**What you have to do**
Start with the first line of the material. Repeat each line exactly through the one that contains "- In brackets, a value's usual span".

########################################

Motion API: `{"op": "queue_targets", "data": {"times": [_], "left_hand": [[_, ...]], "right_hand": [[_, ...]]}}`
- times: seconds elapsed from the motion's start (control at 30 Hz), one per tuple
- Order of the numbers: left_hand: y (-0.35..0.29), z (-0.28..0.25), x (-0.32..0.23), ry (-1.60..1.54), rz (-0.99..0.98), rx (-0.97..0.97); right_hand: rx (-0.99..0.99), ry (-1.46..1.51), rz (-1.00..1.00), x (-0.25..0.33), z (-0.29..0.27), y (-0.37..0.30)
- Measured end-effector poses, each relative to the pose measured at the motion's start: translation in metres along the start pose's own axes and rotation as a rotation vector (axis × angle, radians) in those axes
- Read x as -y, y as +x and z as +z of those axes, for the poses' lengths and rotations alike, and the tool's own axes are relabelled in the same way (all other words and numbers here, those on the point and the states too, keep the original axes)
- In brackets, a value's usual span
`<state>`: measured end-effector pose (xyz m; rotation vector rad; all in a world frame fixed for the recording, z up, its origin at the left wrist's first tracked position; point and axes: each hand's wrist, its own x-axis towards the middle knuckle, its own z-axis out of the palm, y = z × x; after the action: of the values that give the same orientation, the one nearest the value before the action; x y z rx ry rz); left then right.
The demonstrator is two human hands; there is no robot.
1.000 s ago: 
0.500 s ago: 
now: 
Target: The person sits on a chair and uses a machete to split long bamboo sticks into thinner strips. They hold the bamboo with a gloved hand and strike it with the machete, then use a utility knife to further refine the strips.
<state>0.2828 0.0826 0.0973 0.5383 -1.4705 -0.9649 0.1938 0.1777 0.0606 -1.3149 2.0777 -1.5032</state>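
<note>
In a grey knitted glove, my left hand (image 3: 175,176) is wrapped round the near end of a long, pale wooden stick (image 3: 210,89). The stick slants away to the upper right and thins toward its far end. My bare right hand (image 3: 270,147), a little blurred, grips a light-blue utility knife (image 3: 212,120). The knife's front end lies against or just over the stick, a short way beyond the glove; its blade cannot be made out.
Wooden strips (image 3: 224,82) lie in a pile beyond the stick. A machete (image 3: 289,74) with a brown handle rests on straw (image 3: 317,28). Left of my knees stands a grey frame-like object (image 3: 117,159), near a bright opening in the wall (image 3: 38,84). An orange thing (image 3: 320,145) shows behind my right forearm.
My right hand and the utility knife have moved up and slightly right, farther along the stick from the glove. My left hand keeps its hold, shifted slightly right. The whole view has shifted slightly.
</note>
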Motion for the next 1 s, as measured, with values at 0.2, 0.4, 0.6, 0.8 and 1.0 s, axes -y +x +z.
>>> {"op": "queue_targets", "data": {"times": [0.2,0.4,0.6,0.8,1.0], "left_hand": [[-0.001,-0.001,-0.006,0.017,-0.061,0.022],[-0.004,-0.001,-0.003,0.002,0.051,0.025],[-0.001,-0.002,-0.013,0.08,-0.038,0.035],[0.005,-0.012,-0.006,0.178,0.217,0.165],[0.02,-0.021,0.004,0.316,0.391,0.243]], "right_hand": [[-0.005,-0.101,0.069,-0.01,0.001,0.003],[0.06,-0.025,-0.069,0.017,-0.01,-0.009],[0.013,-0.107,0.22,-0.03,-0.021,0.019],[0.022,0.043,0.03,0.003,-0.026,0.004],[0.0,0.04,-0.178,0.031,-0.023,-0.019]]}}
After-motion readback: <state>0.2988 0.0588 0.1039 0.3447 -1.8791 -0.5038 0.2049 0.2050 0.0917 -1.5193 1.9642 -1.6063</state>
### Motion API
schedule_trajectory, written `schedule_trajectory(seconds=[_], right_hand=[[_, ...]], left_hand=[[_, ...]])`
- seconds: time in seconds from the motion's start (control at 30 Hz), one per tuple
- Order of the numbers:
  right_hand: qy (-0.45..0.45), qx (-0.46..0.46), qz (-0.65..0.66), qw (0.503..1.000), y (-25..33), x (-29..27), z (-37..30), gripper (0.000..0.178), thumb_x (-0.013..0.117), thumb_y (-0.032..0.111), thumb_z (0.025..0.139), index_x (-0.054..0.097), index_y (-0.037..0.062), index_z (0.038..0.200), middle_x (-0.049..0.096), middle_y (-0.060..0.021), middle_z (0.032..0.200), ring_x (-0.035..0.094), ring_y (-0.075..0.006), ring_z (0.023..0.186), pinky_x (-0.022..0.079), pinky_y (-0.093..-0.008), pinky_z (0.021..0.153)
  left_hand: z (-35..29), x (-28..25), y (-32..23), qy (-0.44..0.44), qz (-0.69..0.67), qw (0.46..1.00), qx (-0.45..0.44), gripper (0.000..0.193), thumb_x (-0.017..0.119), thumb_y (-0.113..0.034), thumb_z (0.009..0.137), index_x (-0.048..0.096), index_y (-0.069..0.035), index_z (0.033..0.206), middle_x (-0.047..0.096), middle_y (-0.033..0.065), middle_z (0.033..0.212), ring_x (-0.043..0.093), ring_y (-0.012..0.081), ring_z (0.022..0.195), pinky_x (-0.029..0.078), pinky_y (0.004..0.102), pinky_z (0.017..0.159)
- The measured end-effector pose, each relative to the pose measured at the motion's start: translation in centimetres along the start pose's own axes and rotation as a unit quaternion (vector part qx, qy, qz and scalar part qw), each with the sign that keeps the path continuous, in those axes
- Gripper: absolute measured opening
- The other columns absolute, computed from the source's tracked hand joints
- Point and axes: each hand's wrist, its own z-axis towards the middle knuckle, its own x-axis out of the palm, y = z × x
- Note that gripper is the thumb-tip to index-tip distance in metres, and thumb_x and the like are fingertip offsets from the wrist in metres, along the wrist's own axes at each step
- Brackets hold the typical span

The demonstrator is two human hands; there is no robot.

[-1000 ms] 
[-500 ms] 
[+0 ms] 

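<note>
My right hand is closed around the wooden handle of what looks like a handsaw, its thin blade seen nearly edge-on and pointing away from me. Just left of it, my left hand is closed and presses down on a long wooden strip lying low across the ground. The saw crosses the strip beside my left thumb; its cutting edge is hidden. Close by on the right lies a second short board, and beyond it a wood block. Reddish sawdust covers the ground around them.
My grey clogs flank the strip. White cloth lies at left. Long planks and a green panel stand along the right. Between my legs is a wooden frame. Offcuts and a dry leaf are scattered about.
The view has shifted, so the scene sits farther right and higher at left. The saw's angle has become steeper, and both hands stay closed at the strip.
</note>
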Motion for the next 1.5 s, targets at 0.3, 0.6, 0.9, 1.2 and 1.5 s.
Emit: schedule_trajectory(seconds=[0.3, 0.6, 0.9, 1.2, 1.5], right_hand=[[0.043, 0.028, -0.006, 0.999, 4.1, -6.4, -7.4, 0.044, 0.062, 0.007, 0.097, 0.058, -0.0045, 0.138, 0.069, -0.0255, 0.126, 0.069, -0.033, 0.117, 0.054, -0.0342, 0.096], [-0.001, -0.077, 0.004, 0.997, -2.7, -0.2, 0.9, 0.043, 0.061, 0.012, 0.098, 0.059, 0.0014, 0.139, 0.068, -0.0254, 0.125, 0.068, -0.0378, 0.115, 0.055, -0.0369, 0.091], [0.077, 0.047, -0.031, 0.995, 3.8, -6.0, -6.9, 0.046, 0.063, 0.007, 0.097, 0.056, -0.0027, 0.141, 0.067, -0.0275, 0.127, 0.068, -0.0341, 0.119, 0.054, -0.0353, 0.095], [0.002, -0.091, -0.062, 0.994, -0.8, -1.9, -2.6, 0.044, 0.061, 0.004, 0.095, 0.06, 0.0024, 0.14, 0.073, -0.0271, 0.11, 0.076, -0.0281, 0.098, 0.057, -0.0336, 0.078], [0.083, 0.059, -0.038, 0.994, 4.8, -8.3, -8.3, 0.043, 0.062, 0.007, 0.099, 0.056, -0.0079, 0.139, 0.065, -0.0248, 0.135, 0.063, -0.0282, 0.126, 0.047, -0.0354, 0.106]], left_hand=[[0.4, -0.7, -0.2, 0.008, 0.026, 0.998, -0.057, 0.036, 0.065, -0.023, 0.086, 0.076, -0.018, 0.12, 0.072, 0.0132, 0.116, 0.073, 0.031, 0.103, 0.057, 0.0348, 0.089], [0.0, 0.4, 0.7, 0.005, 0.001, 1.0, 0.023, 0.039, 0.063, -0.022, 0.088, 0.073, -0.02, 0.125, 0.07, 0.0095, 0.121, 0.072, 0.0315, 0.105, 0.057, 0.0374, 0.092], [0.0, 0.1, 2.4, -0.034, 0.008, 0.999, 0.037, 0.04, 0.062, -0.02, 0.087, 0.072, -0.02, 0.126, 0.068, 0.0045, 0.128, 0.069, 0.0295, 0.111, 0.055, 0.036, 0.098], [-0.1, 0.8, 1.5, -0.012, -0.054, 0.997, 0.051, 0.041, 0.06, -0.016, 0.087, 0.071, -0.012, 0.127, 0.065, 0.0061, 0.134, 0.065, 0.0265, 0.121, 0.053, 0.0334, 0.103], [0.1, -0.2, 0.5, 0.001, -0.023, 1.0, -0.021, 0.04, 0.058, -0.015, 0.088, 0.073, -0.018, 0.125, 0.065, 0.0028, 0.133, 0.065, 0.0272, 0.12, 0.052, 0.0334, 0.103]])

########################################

**Answer to this task**
Motion API: `{"op": "queue_targets", "data": {"times": [_], "left_hand": [[_, ...]], "right_hand": [[_, ...]]}}`
- times: seconds elapsed from the motion's start (control at 30 Hz), one per tuple
- Order of the numbers: left_hand: y (-0.35..0.29), z (-0.28..0.25), x (-0.32..0.23), ry (-1.60..1.54), rz (-0.99..0.98), rx (-0.97..0.97); right_hand: rx (-0.99..0.99), ry (-1.46..1.51), rz (-1.00..1.00), x (-0.25..0.33), z (-0.29..0.27), y (-0.37..0.30)
- Measured end-effector poses, each relative to the pose measured at the motion's start: translation in metres along the start pose's own axes and rotation as a rotation vector (axis × angle, radians) in those axes
- Read x as -y, y as +x and z as +z of those axes, for the poses' lengths and rotations alike, and the tool's own axes are relabelled in the same way (all other words and numbers here, those on the point and the states too, keep the original axes)
- In brackets, a value's usual span

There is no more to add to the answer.